** Opening Given material block **

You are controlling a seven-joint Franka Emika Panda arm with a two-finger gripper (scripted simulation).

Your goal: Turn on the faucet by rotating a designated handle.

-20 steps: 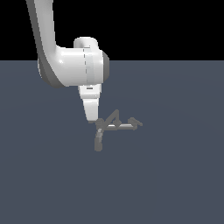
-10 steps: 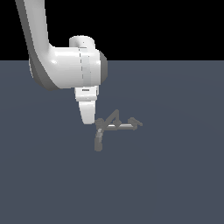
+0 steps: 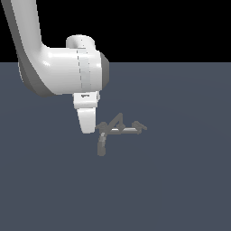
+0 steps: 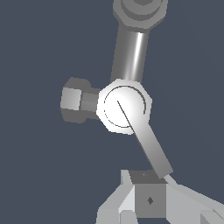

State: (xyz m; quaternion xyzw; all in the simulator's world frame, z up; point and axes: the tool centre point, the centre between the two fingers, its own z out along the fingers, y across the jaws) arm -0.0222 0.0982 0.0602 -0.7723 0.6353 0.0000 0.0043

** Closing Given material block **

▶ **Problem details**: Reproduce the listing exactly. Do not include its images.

▶ **Written answer**:
You are controlling a seven-joint Franka Emika Panda arm with a two-finger gripper (scripted simulation).

Your goal: Turn on the faucet by rotating a designated handle.

-20 steps: 
-10 steps: 
+0 steps: 
+0 steps: 

State: (xyz m; quaternion xyzw; all in the simulator's world frame, z up; point and axes: the tool centre point, the centre between the two fingers, its own z out along the fingers, y across the jaws) arm -0.0222 0.0982 0.0602 -0.7723 0.6353 0.0000 0.0043

The output requires no additions.